And some techs suck and managing a ticket queue. A little insider fact: Field Service Requests (tickets) have deadlines, Service Level Agreements (SLA)’s. The usual ticket is due in a week from initiation. Stupid tech’s wait until day four or five to begin work on it. They endure the ire of their bosses who get annoyed that a ticket sits idle for days before starting on it. Competent techs make contact with the end user the day that the ticket is assigned and stay in touch until it is resolved. They also act on the ticket as soon as it is assigned. Damian’s victims are the stupid field techs.

Damian has a few favorites, who reliably remain on the bad side of their managers, at risk of losing their job. One in particular, Dice Kellor, is forever on the short list of techs reviewed in the morning manager’s call. Kellor is worthless. His tickets won’t show activity until notifications go out saying “This ticket is about to bust SLA”. Then Kellor or someone in his group will step up and save the day. One of the Scooby-Doo’s is Damian. More than once, Damian said to Kellor, “I got you. Transfer the ticket to me.”

SLA Roulette

Kellor did that. He escaped the wrath of his managers and the cold chair beside the off-boarding HR admin’s desk for another week. Damian sunk his hooks into him a little deeper. Then took a sip of Dice Kellor’s reputation. A little bitter but otherwise of good vintage.

Inger has a tablet with her as she takes tea with Tala. It sleeps while they chat. Then it wakes with an alert: “Don’t think you can escape. I am your destiny. Choose — obey me or meet your end.” ASSHOLE! OMG! The words slipped out of Inger in a shout. Heads lifted from their meal and glared in her direction.

Tala set her cup down with deliberate calm, eyes narrowing but voice steady. “Easy, Inger. Don’t let him write your script. That’s what he wants — to make you react, to make you carry his shadow. We’re in the Hive, not the Citadel. Here, you choose your destiny.” She leaned closer, lowering her voice so only Inger could hear. “Answer him with silence. Or better yet, answer him with living. That’s the reply he can’t endure.”

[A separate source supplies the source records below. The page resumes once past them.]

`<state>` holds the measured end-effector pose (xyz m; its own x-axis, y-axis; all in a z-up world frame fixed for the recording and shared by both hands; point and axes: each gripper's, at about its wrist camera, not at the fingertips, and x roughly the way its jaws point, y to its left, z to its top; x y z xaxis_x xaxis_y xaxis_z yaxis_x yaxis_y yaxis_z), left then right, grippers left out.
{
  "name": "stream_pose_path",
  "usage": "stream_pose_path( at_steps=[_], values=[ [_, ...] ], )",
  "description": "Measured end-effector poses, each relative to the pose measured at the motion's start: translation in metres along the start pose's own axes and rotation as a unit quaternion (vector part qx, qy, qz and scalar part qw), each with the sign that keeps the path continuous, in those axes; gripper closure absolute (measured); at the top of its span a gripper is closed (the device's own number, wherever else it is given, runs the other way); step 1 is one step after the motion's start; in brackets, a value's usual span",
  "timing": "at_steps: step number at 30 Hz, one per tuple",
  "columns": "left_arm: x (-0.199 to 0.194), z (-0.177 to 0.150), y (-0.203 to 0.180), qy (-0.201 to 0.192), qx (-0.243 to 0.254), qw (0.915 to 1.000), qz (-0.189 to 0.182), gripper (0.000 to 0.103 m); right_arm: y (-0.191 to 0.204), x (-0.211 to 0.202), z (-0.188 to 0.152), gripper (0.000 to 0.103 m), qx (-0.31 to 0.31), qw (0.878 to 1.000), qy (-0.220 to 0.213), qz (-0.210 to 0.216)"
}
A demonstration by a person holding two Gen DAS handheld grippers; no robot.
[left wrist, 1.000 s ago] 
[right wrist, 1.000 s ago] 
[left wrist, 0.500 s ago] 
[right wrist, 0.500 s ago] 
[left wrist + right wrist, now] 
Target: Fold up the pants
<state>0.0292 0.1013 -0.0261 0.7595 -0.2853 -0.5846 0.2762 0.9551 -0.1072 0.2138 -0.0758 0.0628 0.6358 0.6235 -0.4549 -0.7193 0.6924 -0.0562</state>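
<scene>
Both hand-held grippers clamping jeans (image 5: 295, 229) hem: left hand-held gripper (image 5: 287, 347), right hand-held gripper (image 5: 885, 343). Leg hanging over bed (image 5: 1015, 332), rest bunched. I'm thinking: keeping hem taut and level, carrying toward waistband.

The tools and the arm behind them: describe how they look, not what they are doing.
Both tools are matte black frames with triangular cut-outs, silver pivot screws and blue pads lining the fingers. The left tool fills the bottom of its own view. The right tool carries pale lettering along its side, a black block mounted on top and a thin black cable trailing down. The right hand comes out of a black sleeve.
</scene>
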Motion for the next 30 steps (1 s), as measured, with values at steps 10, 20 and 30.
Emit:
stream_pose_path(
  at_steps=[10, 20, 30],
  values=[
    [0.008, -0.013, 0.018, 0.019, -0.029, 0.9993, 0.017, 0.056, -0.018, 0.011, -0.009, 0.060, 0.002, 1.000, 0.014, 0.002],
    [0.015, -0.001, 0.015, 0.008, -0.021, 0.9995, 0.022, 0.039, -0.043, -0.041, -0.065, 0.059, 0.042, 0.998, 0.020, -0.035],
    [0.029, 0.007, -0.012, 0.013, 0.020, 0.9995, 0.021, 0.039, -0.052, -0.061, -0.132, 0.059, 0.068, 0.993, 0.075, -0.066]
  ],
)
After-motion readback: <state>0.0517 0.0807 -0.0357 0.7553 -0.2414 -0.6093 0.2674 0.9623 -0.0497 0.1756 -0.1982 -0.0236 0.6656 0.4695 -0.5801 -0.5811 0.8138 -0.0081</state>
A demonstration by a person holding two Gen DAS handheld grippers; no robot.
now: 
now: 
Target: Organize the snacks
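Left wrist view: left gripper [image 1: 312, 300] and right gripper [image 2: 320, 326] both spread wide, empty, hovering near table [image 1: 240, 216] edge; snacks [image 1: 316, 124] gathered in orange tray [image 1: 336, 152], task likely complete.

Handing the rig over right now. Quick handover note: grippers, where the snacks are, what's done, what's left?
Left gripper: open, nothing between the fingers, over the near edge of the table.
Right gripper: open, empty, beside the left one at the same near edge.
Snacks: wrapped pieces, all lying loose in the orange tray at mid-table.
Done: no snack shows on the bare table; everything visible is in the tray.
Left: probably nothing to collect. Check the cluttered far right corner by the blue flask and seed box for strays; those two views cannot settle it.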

“It’s a reply I can’t ignore. This guy has been stalking me for almost a year. I told him NO! I shunned him. He won’t stop! Tala, with all the love, prison can’t stop him, the cops have excuses, and I’m supposed to do nothing!

He Bet Black VIXI

Kellor was slow to learn. But he did learn. Damian was trouble. He saved Kellor’s ass more than once, but the rescue was never clean. Each favor carried a debt. Each silence carried a shadow.

In custody, you can become a trustee. Damian, intent on owning Inger, saw this as a necessary step toward success. Just direct messaging her wasn’t landing. She had to agree that he was her destiny. She belonged to him. It’s time he made sure of that. He became a model trustee allowed to handle field service calls. Beyond that he built a reputation as a top tier Senior Field Service Engineer. Kellor was a frequent source of tickets for him.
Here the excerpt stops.